## [Exercise details]
Take the listing and print it in full, exactly as given.

────────────────────────────────────────

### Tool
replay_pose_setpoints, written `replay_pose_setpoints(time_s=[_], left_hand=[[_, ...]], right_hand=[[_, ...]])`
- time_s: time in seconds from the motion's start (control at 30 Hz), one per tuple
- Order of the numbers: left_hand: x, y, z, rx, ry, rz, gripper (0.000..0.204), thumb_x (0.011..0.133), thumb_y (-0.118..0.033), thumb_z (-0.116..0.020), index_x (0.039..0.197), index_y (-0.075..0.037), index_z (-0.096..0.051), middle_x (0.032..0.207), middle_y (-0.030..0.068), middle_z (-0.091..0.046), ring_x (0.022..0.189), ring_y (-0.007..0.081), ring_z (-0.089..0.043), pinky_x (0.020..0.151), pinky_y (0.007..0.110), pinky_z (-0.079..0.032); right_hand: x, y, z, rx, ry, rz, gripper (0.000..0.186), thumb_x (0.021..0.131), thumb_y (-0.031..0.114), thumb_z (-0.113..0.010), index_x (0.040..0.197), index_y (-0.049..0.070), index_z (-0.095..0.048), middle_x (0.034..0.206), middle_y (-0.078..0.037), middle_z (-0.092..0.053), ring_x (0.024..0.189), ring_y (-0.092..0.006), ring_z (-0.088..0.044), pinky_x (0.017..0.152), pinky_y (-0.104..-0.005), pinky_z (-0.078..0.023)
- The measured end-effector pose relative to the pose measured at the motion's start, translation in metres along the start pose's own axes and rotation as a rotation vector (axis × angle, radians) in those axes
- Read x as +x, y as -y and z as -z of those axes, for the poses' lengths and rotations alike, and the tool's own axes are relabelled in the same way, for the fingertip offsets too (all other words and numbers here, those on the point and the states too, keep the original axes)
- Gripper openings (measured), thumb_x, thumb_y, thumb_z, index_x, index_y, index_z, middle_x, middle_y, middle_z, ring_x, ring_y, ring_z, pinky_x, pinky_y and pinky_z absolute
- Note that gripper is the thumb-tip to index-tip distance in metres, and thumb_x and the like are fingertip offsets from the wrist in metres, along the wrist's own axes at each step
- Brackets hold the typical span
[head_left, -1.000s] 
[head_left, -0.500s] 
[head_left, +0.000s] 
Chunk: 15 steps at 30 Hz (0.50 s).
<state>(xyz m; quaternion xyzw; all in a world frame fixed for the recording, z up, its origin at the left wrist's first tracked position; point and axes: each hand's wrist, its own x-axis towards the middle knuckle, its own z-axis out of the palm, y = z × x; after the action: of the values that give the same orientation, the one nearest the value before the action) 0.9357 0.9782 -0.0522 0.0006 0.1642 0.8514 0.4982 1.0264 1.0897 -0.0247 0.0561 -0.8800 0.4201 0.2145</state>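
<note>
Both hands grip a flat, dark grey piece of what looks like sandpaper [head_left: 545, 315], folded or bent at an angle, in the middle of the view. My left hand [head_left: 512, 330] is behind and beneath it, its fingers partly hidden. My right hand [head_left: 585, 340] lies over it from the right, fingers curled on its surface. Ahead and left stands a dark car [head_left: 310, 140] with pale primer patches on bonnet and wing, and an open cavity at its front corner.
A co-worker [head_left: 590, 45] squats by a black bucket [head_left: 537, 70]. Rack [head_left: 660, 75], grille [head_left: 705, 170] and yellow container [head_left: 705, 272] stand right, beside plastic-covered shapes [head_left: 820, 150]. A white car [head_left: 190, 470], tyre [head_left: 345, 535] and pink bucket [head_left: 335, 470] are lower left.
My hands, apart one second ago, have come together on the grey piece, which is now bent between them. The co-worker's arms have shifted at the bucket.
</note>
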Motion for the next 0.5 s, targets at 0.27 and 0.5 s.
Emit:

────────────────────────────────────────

## [Task result]
### Tool
replay_pose_setpoints, written `replay_pose_setpoints(time_s=[_], left_hand=[[_, ...]], right_hand=[[_, ...]])`
- time_s: time in seconds from the motion's start (control at 30 Hz), one per tuple
- Order of the numbers: left_hand: x, y, z, rx, ry, rz, gripper (0.000..0.204), thumb_x (0.011..0.133), thumb_y (-0.118..0.033), thumb_z (-0.116..0.020), index_x (0.039..0.197), index_y (-0.075..0.037), index_z (-0.096..0.051), middle_x (0.032..0.207), middle_y (-0.030..0.068), middle_z (-0.091..0.046), ring_x (0.022..0.189), ring_y (-0.007..0.081), ring_z (-0.089..0.043), pinky_x (0.020..0.151), pinky_y (0.007..0.110), pinky_z (-0.079..0.032); right_hand: x, y, z, rx, ry, rz, gripper (0.000..0.186), thumb_x (0.021..0.131), thumb_y (-0.031..0.114), thumb_z (-0.113..0.010), index_x (0.040..0.197), index_y (-0.049..0.070), index_z (-0.095..0.048), middle_x (0.034..0.206), middle_y (-0.078..0.037), middle_z (-0.092..0.053), ring_x (0.024..0.189), ring_y (-0.092..0.006), ring_z (-0.088..0.044), pinky_x (0.017..0.152), pinky_y (-0.104..-0.005), pinky_z (-0.078..0.023)
- The measured end-effector pose relative to the pose measured at the motion's start, translation in metres along the start pose's own axes and rotation as a rotation vector (axis × angle, radians) in those axes
- Read x as +x, y as -y and z as -z of those axes, for the poses' lengths and rotations alike, and the tool's own axes are relabelled in the same way, for the fingertip offsets too (all other words and numbers here, those on the point and the states too, keep the original axes)
- Gripper openings (measured), thumb_x, thumb_y, thumb_z, index_x, index_y, index_z, middle_x, middle_y, middle_z, ring_x, ring_y, ring_z, pinky_x, pinky_y and pinky_z absolute
- Note that gripper is the thumb-tip to index-tip distance in metres, and thumb_x and the like are fingertip offsets from the wrist in metres, along the wrist's own axes at each step
- Brackets hold the typical span
[head_left, -1.000s] 
[head_left, -0.500s] 
[head_left, +0.000s] 
Chunk: 15 steps at 30 Hz (0.50 s).
<state>(xyz m; quaternion xyzw; all in a world frame fixed for the recording, z up, its origin at the left wrist's first tracked position; point and axes: each hand's wrist, its own x-axis towards the middle knuckle, its own z-axis out of the palm, y = z × x; after the action: of the values that give the same orientation, the one nearest the value before the action) 0.9357 0.9782 -0.0522 0.0006 0.1642 0.8514 0.4982 1.0264 1.0897 -0.0247 0.0561 -0.8800 0.4201 0.2145</state>
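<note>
Both hands grip a flat, dark grey piece of what looks like sandpaper [head_left: 545, 315], folded or bent at an angle, in the middle of the view. My left hand [head_left: 512, 330] is behind and beneath it, its fingers partly hidden. My right hand [head_left: 585, 340] lies over it from the right, fingers curled on its surface. Ahead and left stands a dark car [head_left: 310, 140] with pale primer patches on bonnet and wing, and an open cavity at its front corner.
A co-worker [head_left: 590, 45] squats by a black bucket [head_left: 537, 70]. Rack [head_left: 660, 75], grille [head_left: 705, 170] and yellow container [head_left: 705, 272] stand right, beside plastic-covered shapes [head_left: 820, 150]. A white car [head_left: 190, 470], tyre [head_left: 345, 535] and pink bucket [head_left: 335, 470] are lower left.
My hands, apart one second ago, have come together on the grey piece, which is now bent between them. The co-worker's arms have shifted at the bucket.
</note>
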Motion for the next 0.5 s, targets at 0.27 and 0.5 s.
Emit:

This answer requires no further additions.